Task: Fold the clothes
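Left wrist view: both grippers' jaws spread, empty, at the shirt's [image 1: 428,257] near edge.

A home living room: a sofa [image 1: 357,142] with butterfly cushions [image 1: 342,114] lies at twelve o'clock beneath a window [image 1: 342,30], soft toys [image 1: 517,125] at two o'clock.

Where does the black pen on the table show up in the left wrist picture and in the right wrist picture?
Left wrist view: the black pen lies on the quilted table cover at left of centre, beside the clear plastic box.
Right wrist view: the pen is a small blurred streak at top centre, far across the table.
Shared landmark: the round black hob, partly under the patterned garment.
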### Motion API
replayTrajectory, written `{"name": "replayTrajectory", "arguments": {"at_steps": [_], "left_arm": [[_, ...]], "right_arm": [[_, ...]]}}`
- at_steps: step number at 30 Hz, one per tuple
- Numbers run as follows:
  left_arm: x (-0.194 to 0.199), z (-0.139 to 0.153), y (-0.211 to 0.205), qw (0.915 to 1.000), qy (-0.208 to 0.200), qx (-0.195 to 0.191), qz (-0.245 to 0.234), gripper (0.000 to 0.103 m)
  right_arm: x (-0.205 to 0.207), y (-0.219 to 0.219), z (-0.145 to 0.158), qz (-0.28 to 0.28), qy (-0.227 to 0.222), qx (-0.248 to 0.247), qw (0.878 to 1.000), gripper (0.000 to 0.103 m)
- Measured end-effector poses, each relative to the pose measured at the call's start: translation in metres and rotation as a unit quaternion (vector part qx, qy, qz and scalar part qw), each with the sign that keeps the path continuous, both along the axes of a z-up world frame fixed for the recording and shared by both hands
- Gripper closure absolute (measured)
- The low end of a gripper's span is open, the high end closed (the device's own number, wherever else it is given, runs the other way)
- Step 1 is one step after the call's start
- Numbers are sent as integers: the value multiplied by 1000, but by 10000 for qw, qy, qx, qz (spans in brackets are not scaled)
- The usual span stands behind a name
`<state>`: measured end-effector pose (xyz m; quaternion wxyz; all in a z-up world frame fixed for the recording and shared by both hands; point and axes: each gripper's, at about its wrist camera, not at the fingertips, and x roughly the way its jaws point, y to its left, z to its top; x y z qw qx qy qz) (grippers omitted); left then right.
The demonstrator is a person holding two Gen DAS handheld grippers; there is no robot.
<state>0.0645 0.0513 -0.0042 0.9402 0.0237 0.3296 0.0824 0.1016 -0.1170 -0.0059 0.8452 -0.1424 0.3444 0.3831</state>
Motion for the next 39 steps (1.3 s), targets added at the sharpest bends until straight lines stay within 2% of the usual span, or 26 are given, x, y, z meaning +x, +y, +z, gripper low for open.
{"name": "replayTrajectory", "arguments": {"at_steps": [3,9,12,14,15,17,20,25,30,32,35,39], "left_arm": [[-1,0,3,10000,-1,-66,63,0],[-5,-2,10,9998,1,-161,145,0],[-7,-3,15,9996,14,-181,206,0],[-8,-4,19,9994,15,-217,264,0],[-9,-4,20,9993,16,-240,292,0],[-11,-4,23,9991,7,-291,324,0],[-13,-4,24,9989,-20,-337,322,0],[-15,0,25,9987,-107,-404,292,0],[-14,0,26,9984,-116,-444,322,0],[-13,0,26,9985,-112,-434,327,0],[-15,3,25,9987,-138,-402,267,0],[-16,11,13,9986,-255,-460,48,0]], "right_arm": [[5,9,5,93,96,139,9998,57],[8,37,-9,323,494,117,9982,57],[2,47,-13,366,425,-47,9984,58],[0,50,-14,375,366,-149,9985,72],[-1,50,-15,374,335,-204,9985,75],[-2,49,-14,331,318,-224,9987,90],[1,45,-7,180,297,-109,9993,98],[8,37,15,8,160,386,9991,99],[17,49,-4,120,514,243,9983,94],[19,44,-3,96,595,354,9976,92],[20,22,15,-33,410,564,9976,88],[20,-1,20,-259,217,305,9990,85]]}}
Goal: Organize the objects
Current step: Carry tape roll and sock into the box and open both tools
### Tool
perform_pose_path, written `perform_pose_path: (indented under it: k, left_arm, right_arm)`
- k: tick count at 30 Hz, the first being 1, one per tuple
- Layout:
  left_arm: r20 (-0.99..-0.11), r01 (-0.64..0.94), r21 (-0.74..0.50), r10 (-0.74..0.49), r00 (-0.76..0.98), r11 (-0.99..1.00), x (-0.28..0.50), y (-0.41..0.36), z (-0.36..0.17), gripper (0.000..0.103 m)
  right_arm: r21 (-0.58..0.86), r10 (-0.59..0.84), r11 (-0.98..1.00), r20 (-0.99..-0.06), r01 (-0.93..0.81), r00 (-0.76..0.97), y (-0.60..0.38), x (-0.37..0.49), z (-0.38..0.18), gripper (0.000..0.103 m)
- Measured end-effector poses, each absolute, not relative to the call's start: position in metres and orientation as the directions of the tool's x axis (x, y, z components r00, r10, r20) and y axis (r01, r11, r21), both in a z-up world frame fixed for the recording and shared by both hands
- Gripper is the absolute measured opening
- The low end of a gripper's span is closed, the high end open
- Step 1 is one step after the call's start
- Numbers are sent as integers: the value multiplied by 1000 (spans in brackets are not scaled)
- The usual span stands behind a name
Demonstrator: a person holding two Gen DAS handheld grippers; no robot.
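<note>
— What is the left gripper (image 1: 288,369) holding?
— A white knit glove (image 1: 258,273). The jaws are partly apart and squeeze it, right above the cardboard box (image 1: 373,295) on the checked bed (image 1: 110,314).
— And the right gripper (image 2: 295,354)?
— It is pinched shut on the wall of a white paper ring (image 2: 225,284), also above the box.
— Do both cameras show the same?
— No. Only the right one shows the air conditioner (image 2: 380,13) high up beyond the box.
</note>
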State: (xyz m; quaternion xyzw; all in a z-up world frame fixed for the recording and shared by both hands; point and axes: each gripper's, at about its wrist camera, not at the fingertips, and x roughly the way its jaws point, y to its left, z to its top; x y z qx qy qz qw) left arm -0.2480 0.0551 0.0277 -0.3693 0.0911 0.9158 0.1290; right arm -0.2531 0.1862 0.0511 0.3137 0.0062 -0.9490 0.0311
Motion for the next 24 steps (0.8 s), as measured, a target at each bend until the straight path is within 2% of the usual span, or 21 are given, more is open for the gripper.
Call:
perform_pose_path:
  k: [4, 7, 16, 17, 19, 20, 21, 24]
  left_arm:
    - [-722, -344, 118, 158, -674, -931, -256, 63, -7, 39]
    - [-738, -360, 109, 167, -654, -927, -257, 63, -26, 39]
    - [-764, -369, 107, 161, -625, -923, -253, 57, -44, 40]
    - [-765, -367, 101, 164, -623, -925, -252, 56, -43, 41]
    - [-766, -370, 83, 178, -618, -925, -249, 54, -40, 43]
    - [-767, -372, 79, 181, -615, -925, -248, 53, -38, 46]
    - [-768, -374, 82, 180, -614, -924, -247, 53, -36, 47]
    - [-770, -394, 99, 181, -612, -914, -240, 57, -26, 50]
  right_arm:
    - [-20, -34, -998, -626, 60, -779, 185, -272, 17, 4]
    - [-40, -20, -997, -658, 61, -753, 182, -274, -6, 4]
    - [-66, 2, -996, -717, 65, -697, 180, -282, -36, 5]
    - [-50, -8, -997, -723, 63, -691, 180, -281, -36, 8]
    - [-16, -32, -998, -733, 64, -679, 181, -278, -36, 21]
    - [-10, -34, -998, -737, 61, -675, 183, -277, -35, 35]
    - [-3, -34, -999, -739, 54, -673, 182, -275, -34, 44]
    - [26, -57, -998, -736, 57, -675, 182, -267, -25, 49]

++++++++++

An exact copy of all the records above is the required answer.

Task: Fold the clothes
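Left wrist view: both grippers' jaws spread, empty, at the shirt's [image 1: 428,257] near edge.

A home living room: a sofa [image 1: 357,142] with butterfly cushions [image 1: 342,114] lies at twelve o'clock beneath a window [image 1: 342,30], soft toys [image 1: 517,125] at two o'clock.

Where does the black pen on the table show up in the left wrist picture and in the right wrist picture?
Left wrist view: the black pen lies on the quilted table cover at left of centre, beside the clear plastic box.
Right wrist view: the pen is a small blurred streak at top centre, far across the table.
Shared landmark: the round black hob, partly under the patterned garment.
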### Motion API
replayTrajectory, written `{"name": "replayTrajectory", "arguments": {"at_steps": [_], "left_arm": [[_, ...]], "right_arm": [[_, ...]]}}`
- at_steps: step number at 30 Hz, one per tuple
- Numbers run as follows:
  left_arm: x (-0.194 to 0.199), z (-0.139 to 0.153), y (-0.211 to 0.205), qw (0.915 to 1.000), qy (-0.208 to 0.200), qx (-0.195 to 0.191), qz (-0.245 to 0.234), gripper (0.000 to 0.103 m)
  right_arm: x (-0.205 to 0.207), y (-0.219 to 0.219), z (-0.145 to 0.158), qz (-0.28 to 0.28), qy (-0.227 to 0.222), qx (-0.248 to 0.247), qw (0.878 to 1.000), gripper (0.000 to 0.103 m)
- Measured end-effector poses, each relative to the pose measured at the call's start: translation in metres and rotation as a unit quaternion (vector part qx, qy, qz and scalar part qw), each with the sign that keeps the path continuous, both along the axes of a z-up world frame fixed for the recording and shared by both hands
- Gripper closure absolute (measured)
- The low end of a gripper's span is open, the high end closed (the device's own number, wherever else it is given, runs the other way)
- Step 1 is one step after the call's start
- Numbers are sent as integers: the value multiplied by 1000, but by 10000 for qw, qy, qx, qz (spans in brackets are not scaled)
- The usual span stands behind a name
`<state>`: measured end-effector pose (xyz m; quaternion wxyz; all in a z-up world frame fixed for the recording and shared by both hands; point and axes: each gripper's, at about its wrist camera, not at the fingertips, and x roughly the way its jaws point, y to its left, z to its top; x y z qw qx qy qz) (grippers omitted); left then right.
The demonstrator is a person holding two Gen DAS handheld grippers; there is no robot.
<state>0.0645 0.0513 -0.0042 0.9402 0.0237 0.3296 0.0824 0.1016 -0.1170 -0.0059 0.8452 -0.1424 0.3444 0.3831</state>
Motion for the next 39 steps (1.3 s), targets added at the sharpest bends until straight lines stay within 2% of the usual span, or 26 are given, x, y, z meaning +x, +y, +z, gripper low for open.
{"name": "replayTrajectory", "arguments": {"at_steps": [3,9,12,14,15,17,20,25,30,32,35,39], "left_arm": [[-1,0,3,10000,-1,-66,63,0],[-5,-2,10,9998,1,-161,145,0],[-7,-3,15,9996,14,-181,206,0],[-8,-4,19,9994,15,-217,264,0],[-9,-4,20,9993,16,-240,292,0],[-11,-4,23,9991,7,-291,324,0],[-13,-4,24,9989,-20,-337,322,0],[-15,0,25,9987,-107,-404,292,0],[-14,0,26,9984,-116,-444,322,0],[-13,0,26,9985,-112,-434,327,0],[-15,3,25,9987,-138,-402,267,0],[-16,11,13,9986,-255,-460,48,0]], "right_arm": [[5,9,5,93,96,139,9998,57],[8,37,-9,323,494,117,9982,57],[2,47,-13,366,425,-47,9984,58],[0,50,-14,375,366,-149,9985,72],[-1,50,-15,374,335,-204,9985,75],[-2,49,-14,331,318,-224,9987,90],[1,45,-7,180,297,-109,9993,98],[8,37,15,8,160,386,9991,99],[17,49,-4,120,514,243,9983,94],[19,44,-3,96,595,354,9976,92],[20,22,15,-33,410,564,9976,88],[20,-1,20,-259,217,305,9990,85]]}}
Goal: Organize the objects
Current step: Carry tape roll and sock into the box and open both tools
### Tool
perform_pose_path, written `perform_pose_path: (indented under it: k, left_arm, right_arm)`
- k: tick count at 30 Hz, the first being 1, one per tuple
- Layout:
  left_arm: r20 (-0.99..-0.11), r01 (-0.64..0.94), r21 (-0.74..0.50), r10 (-0.74..0.49), r00 (-0.76..0.98), r11 (-0.99..1.00), x (-0.28..0.50), y (-0.41..0.36), z (-0.36..0.17), gripper (0.000..0.103 m)
  right_arm: r21 (-0.58..0.86), r10 (-0.59..0.84), r11 (-0.98..1.00), r20 (-0.99..-0.06), r01 (-0.93..0.81), r00 (-0.76..0.97), y (-0.60..0.38), x (-0.37..0.49), z (-0.38..0.18), gripper (0.000..0.103 m)
- Measured end-effector poses, each absolute, not relative to the call's start: position in metres and orientation as the directions of the tool's x axis (x, y, z components r00, r10, r20) and y axis (r01, r11, r21), both in a z-up world frame fixed for the recording and shared by both hands
- Gripper is the absolute measured opening
- The low end of a gripper's span is closed, the high end open
- Step 1 is one step after the call's start
- Numbers are sent as integers: the value multiplied by 1000 (spans in brackets are not scaled)
- The usual span stands behind a name
Demonstrator: a person holding two Gen DAS handheld grippers; no robot.
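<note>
— What is the left gripper (image 1: 288,369) holding?
— A white knit glove (image 1: 258,273). The jaws are partly apart and squeeze it, right above the cardboard box (image 1: 373,295) on the checked bed (image 1: 110,314).
— And the right gripper (image 2: 295,354)?
— It is pinched shut on the wall of a white paper ring (image 2: 225,284), also above the box.
— Do both cameras show the same?
— No. Only the right one shows the air conditioner (image 2: 380,13) high up beyond the box.
</note>
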State: (xyz m; quaternion xyzw; all in a z-up world frame fixed for the recording and shared by both hands; point and axes: each gripper's, at about its wrist camera, not at the fingertips, and x roughly the way its jaws point, y to its left, z to its top; x y z qx qy qz qw) left arm -0.2480 0.0551 0.0277 -0.3693 0.0911 0.9158 0.1290; right arm -0.2531 0.1862 0.0511 0.3137 0.0062 -0.9490 0.0311
Motion for the next 24 steps (0.8 s), as measured, a target at each bend until the straight path is within 2% of the usual span, or 21 are given, more is open for the gripper.
Call:
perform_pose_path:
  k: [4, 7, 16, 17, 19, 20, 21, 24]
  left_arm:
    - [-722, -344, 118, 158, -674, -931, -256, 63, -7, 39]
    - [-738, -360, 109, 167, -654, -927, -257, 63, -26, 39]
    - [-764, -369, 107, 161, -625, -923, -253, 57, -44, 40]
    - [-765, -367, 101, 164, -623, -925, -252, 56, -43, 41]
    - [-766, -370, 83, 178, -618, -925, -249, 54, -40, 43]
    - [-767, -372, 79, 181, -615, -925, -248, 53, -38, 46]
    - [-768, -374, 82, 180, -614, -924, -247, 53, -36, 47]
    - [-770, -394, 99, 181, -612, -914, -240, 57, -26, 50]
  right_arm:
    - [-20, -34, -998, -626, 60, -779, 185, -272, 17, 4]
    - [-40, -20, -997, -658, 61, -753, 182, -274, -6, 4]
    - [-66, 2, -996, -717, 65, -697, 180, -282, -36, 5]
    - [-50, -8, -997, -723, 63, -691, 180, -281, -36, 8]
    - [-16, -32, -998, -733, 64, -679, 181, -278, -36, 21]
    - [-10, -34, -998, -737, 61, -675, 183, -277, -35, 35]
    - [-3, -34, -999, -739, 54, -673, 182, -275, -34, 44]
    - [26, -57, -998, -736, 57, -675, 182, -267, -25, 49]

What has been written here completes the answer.